|
View Full Version : Too many MySQL queries through PHP?
HavokDH 04-22-2006, 01:34 AM Hi there,
I've been having issues with some shared hosts where my webcomic keeps getting bumped off for "excessive use of resources," which only started to happen when I started advertising the comic on other sites. I don't know of the issue is the number of images & page hits, poor coding, or both.
Assuming it's poor coding on my part, I'm trying to pinpoint what exactly I'm doing wrong. One question I have is if having multiple MySQL select queries on a given php page would be the culprit.
On my main page, for example, I have queries to pull latest updates, a banner ad, the last five blog posts, upcoming schedule, and a list of links to other webcomics. The data is pulled through my DAO layer, organized into arrays through my ADO layer, and formatted through my UI layer with templates.
Writing that all out, I'm realizing that's a lot to ask to display the info. Would that be the cause of the resource issue I'm currently running into?
Thanks for any help you can provide. Please be gentle on the noob. : )
Doug Hills
PS: The website is (temporarily) at pnhcomics.dreamhosters.com if you want to see what I'm talking about.
Vdevelopers 04-22-2006, 02:13 AM I would make sure to unset variables right after they're done being used. Or, reuse variables. As well, make sure to close all mysql connections at the end of their use even though PHP is supposed to close them itself (it doesn't sometimes.)
Edit: It sounds like your website is very database driven - try using the LIMIT clause when you can and also do as much data processing on the MySQL server as you can as opposed to in your PHP script.
HavokDH 04-22-2006, 02:30 AM Thanks for the reply.
I did make sure to mysql_close at the end of each page. And I do try to reuse variables as much as possible.
Most of the queries I do make have a limit on them, except (now that I think about it) on the comic pages themselves.
On the Chibi Cheerleaders page (pnhcomics.dreamhosters.com/chibi), for example, I called a query to pull all the pages from the db that correspond to that comic. I then formatted the data into the TOC you see on the right hand side.
It's probably not the most efficient means of doing it, but it was the best I could come up with. I'm game for other suggestions. : )
Azavia 04-22-2006, 11:26 AM All sites come to a point where they're just too active for a shared environment. If you code pretty well and all your queries are about as optimized as they can be, I'd say that's just the fact of a growing web site :)
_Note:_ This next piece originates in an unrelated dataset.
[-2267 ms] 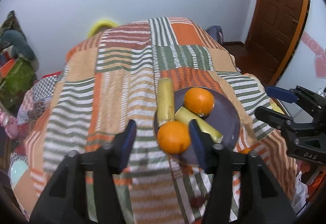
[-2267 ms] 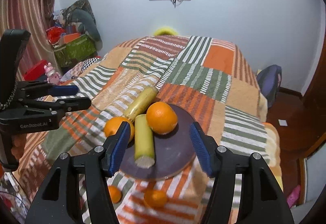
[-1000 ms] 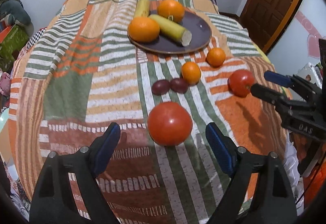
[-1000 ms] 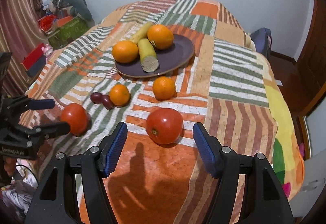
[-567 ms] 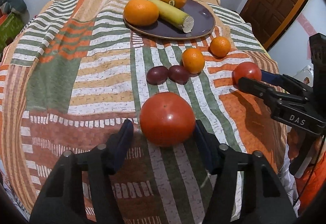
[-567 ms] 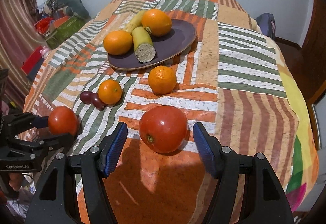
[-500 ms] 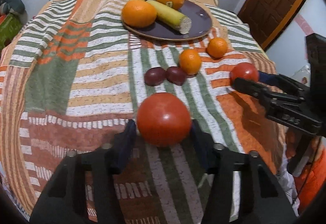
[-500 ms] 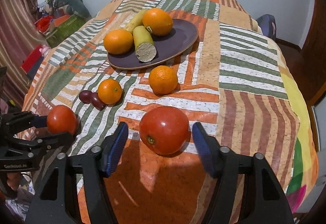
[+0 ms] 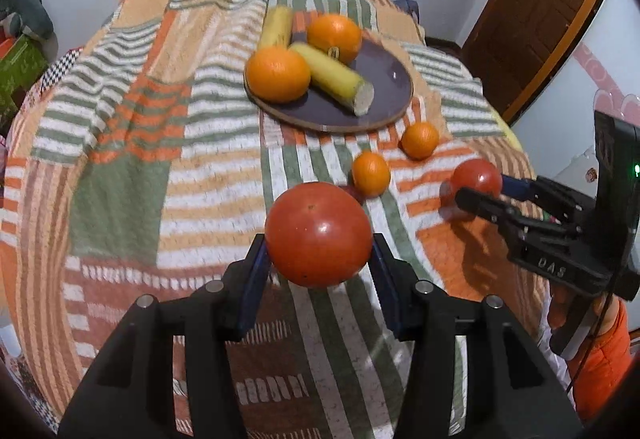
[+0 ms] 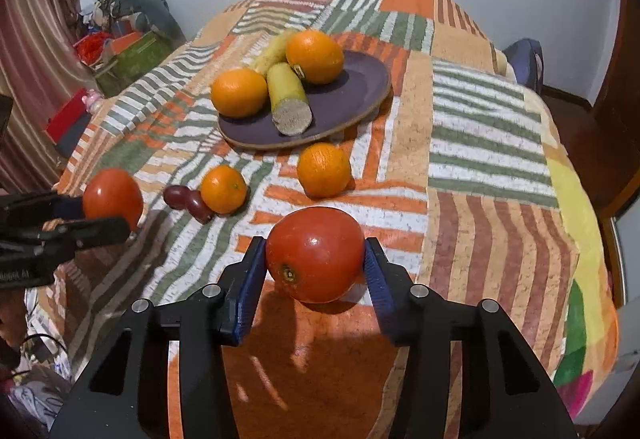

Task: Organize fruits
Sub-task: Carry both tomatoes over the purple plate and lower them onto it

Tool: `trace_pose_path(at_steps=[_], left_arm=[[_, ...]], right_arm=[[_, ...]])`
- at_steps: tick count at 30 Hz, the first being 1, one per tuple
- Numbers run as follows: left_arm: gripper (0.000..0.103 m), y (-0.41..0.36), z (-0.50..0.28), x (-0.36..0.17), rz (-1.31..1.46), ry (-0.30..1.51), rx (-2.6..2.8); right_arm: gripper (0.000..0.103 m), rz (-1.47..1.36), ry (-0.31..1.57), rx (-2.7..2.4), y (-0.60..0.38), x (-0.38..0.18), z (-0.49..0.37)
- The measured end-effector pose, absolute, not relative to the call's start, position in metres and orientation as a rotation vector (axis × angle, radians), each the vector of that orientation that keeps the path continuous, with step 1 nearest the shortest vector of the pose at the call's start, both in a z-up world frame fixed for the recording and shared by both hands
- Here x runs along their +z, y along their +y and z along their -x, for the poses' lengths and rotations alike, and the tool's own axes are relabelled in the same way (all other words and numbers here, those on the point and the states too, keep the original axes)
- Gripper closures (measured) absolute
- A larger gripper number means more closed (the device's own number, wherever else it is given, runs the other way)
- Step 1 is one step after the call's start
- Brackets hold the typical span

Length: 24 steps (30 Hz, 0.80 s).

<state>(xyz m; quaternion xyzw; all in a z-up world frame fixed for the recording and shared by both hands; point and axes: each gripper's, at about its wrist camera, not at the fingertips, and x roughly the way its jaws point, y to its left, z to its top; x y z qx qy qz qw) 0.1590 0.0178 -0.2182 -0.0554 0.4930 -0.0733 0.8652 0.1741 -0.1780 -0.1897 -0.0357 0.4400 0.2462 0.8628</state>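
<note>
Left tongs [image 9: 319,253] are clamped on one tomato [image 9: 318,239], right tongs [image 10: 315,259] on another [image 10: 315,253], both near the plate [image 10: 352,95] of oranges [image 10: 239,92]

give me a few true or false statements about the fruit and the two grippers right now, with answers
1. Each gripper is shut on a tomato. True: the left gripper holds one tomato, the right gripper the other tomato.
2. The plate holds three oranges. False: it holds two, plus two yellow pieces.
3. Two small oranges lie on the blanket off the plate. True.
4. The dark plums sit on the plate. False: they lie on the blanket.
</note>
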Motion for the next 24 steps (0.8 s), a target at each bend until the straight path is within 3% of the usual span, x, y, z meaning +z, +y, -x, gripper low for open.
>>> trace_pose_path(at_steps=[14,24], left_arm=[[0.053,0.013,-0.206,-0.187,0.102,0.938,-0.165],[0.053,0.007,-0.247,-0.201,0.100,0.955,-0.176]], right_arm=[[0.058,0.061,0.803,0.521,-0.174,-0.152,-0.198],[0.058,0.056,0.778,0.524,-0.167,-0.151,-0.231]])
RH Swaroop 04-22-2006, 11:28 AM I would also recommend caching of some queries which don't change too often. Or something like this. Have updates every 5 minutes. Make a script which queries every 5 minutes and include that on your webpage. Imagine if you get 201 hits every 5 minutes, you will save 200 queries every five minutes.
Again, that's just an example. Do it the way it suits. If you are not sure, feel free to post here in detail, we'll help :)
Azavia 04-22-2006, 11:37 AM I wonder if mysql on that server is set up for caching, as that might help. not that it is in your control but that can often improve how an intensive script runs
HavokDH 04-22-2006, 11:42 AM How would I go about caching a query? I didn't think that could be done. You're right, that would certainly reduce the load.
Edit: Oh, if this helps, I'm trying out both HostGator and DreamHost. HostGator suspended me last night for "excessive resource use", so currently the site is hosted on Dreamhost.
I'm pretty sure I dotted my i's and crossed my t's programming-wise. Do you think I put in too much overhead using a third layer (ADO) and/or formatting?
Azavia 04-22-2006, 11:58 AM How would I go about caching a query? I didn't think that could be done. You're right, that would certainly reduce the load.
Edit: Oh, if this helps, I'm trying out both HostGator and DreamHost. HostGator suspended me last night for "excessive resource use", so currently the site is hosted on Dreamhost.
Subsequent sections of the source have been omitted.